§ **What this task involves**
Before you reproduce the entries that follow, strip out any image they contain and keep the rest exact.
____
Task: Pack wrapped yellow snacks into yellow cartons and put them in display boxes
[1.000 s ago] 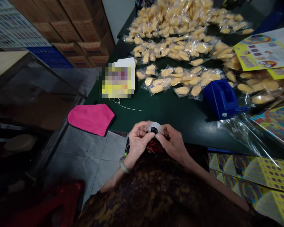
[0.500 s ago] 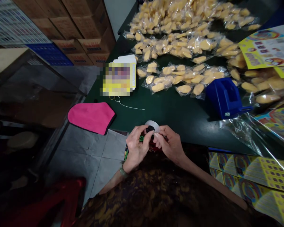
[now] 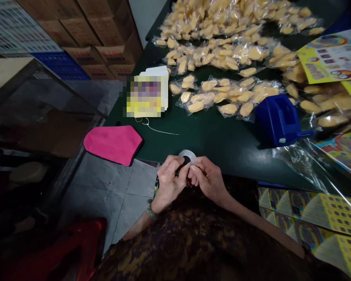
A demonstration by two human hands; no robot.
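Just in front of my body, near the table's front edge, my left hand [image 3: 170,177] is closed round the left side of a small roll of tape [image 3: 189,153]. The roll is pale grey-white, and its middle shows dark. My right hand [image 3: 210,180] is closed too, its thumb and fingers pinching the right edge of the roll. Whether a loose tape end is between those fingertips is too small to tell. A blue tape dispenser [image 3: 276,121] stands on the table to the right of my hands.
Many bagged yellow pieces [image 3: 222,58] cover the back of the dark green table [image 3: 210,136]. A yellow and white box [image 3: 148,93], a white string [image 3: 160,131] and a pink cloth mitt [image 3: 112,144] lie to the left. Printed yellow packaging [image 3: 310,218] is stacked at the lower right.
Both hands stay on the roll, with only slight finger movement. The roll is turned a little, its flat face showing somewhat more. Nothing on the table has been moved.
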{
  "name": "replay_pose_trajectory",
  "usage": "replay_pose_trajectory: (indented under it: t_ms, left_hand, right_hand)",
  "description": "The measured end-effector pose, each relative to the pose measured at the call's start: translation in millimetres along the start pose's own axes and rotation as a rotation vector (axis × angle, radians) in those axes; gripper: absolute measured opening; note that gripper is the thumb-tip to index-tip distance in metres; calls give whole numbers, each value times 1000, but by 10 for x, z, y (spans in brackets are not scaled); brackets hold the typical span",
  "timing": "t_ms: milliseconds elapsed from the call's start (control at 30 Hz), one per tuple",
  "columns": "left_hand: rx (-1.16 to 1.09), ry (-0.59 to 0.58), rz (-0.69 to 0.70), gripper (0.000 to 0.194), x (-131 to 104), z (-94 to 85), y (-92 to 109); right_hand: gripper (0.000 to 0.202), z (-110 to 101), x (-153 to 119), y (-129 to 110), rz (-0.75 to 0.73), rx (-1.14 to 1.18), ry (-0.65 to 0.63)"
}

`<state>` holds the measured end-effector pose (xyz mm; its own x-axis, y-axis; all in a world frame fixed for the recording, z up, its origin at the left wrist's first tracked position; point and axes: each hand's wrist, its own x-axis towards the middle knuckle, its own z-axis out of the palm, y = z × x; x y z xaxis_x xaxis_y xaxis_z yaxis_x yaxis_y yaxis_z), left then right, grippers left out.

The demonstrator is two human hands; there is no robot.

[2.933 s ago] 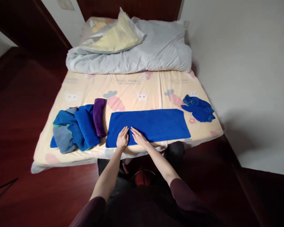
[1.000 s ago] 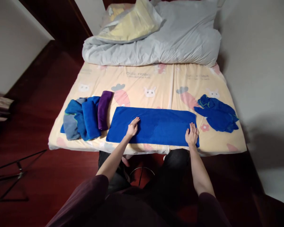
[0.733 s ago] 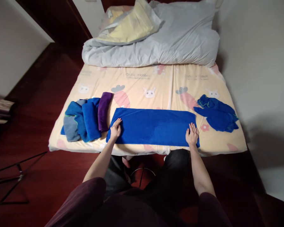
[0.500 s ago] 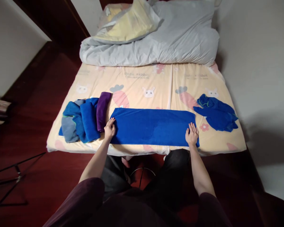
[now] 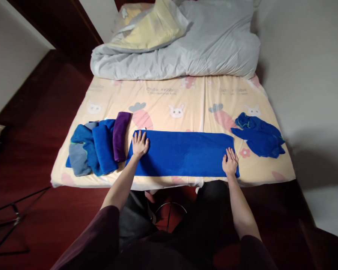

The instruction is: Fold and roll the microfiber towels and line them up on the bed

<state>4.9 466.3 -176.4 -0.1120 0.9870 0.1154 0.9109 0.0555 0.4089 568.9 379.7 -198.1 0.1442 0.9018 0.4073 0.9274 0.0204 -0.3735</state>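
Observation:
A blue towel (image 5: 183, 153) lies flat as a long rectangle along the front of the bed. My left hand (image 5: 140, 144) rests on its left end, fingers spread. On the towel's right end, my right hand (image 5: 230, 162) lies flat with the fingers stretched out. To the left are a rolled purple towel (image 5: 122, 137), a rolled blue towel (image 5: 103, 150) and a crumpled grey-and-blue cloth (image 5: 80, 159), side by side. A crumpled blue cloth (image 5: 261, 137) with a green edge sits to the right of my right hand.
The bed (image 5: 163, 112) has a peach sheet printed with carrots and rabbits. A grey quilt (image 5: 214, 45) is bunched at the far end, with a yellow cloth (image 5: 154, 28) on it. A wall (image 5: 307, 93) stands on the right. A black stand (image 5: 15, 212) is on the floor at left.
My left hand has moved forward and inward from the towel's left edge onto its surface, fingers now spread. The right hand stays at the right end. The view has shifted slightly.

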Motion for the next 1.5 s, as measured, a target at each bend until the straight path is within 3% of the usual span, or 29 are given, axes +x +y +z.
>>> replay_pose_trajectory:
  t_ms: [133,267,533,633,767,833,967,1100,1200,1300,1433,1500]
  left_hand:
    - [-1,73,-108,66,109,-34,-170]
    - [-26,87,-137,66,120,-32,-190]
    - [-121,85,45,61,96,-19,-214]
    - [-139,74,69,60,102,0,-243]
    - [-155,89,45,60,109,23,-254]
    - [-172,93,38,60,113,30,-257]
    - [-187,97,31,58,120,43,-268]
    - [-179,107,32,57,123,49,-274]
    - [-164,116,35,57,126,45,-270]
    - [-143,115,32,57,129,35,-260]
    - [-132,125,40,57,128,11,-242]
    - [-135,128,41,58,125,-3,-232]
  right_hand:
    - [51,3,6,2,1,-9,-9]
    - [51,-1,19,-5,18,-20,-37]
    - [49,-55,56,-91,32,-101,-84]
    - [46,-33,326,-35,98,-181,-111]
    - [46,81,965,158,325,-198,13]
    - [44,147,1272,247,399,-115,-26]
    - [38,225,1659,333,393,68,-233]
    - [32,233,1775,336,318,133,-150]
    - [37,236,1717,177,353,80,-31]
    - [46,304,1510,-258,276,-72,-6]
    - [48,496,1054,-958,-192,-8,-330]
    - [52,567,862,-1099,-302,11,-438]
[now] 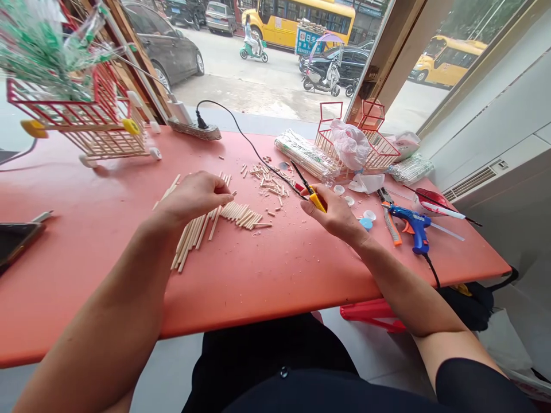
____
§ **Task solution**
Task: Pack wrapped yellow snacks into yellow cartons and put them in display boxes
[1.000 s ago] 
[0.500 s ago] 
[now] 
A demonstration by two human hands; no robot.
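Just in front of my body, near the table's front edge, my left hand [image 3: 170,177] is closed round the left side of a small roll of tape [image 3: 189,153]. The roll is pale grey-white, and its middle shows dark. My right hand [image 3: 210,180] is closed too, its thumb and fingers pinching the right edge of the roll. Whether a loose tape end is between those fingertips is too small to tell. A blue tape dispenser [image 3: 276,121] stands on the table to the right of my hands.
Many bagged yellow pieces [image 3: 222,58] cover the back of the dark green table [image 3: 210,136]. A yellow and white box [image 3: 148,93], a white string [image 3: 160,131] and a pink cloth mitt [image 3: 112,144] lie to the left. Printed yellow packaging [image 3: 310,218] is stacked at the lower right.
Both hands stay on the roll, with only slight finger movement. The roll is turned a little, its flat face showing somewhat more. Nothing on the table has been moved.
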{
  "name": "replay_pose_trajectory",
  "usage": "replay_pose_trajectory: (indented under it: t_ms, left_hand, right_hand)",
  "description": "The measured end-effector pose, each relative to the pose measured at the call's start: translation in millimetres along the start pose's own axes and rotation as a rotation vector (axis × angle, radians) in those axes; gripper: absolute measured opening; note that gripper is the thumb-tip to index-tip distance in metres; calls give whole numbers, each value times 1000, but by 10 for x, z, y (spans in brackets are not scaled); brackets hold the typical span",
  "timing": "t_ms: milliseconds elapsed from the call's start (control at 30 Hz), one per tuple",
  "columns": "left_hand: rx (-1.16 to 1.09), ry (-0.59 to 0.58), rz (-0.69 to 0.70), gripper (0.000 to 0.194), x (-131 to 104), z (-94 to 85), y (-92 to 109); right_hand: gripper (0.000 to 0.202), z (-110 to 101), x (-153 to 119), y (-129 to 110), rz (-0.75 to 0.73), rx (-1.14 to 1.18), ry (-0.65 to 0.63)"
}

`<state>` holds the measured end-effector pose (xyz mm; its own x-axis, y-axis; all in a world frame fixed for the recording, z up, its origin at the left wrist's first tracked position; point and axes: each hand's wrist, its own x-axis towards the middle knuckle, its own z-axis out of the palm, y = z × x; x y z xaxis_x xaxis_y xaxis_z yaxis_x yaxis_y yaxis_z), left then right, grippers left out.

The demonstrator is two human hands; there is no robot.

[2.933 s ago] 
[1.000 s ago] 
[0.733 s ago] 
[0.500 s ago] 
[now] 

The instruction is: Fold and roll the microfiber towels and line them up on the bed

<state>4.9 466.3 -176.4 -0.1120 0.9870 0.1154 0.9109 0.0555 0.4089 568.9 379.7 -198.1 0.1442 0.9018 0.4073 0.9274 0.0204 -0.3735</state>
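Observation:
A blue towel (image 5: 183, 153) lies flat as a long rectangle along the front of the bed. My left hand (image 5: 140, 144) rests on its left end, fingers spread. On the towel's right end, my right hand (image 5: 230, 162) lies flat with the fingers stretched out. To the left are a rolled purple towel (image 5: 122, 137), a rolled blue towel (image 5: 103, 150) and a crumpled grey-and-blue cloth (image 5: 80, 159), side by side. A crumpled blue cloth (image 5: 261, 137) with a green edge sits to the right of my right hand.
The bed (image 5: 163, 112) has a peach sheet printed with carrots and rabbits. A grey quilt (image 5: 214, 45) is bunched at the far end, with a yellow cloth (image 5: 154, 28) on it. A wall (image 5: 307, 93) stands on the right. A black stand (image 5: 15, 212) is on the floor at left.
My left hand has moved forward and inward from the towel's left edge onto its surface, fingers now spread. The right hand stays at the right end. The view has shifted slightly.
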
Motion for the next 1.5 s, as measured, a target at each bend until the straight path is within 3% of the usual span, or 29 are given, axes +x +y +z.
>>> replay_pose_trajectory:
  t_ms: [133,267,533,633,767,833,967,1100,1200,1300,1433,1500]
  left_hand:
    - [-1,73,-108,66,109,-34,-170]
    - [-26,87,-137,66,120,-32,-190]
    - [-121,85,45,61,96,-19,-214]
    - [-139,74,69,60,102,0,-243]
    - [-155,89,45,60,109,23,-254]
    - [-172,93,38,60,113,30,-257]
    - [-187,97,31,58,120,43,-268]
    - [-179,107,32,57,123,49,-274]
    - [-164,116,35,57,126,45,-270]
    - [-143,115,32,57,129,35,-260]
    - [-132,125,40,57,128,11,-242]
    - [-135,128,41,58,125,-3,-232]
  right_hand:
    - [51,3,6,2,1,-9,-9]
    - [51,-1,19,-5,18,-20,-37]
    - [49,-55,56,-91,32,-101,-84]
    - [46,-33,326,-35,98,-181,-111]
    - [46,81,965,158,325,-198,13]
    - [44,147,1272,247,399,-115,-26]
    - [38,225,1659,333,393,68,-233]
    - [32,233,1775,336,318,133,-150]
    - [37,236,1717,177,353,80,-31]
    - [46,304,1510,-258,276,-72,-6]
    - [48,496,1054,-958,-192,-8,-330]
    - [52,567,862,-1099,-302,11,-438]
[now] 

Nothing further belongs to this answer.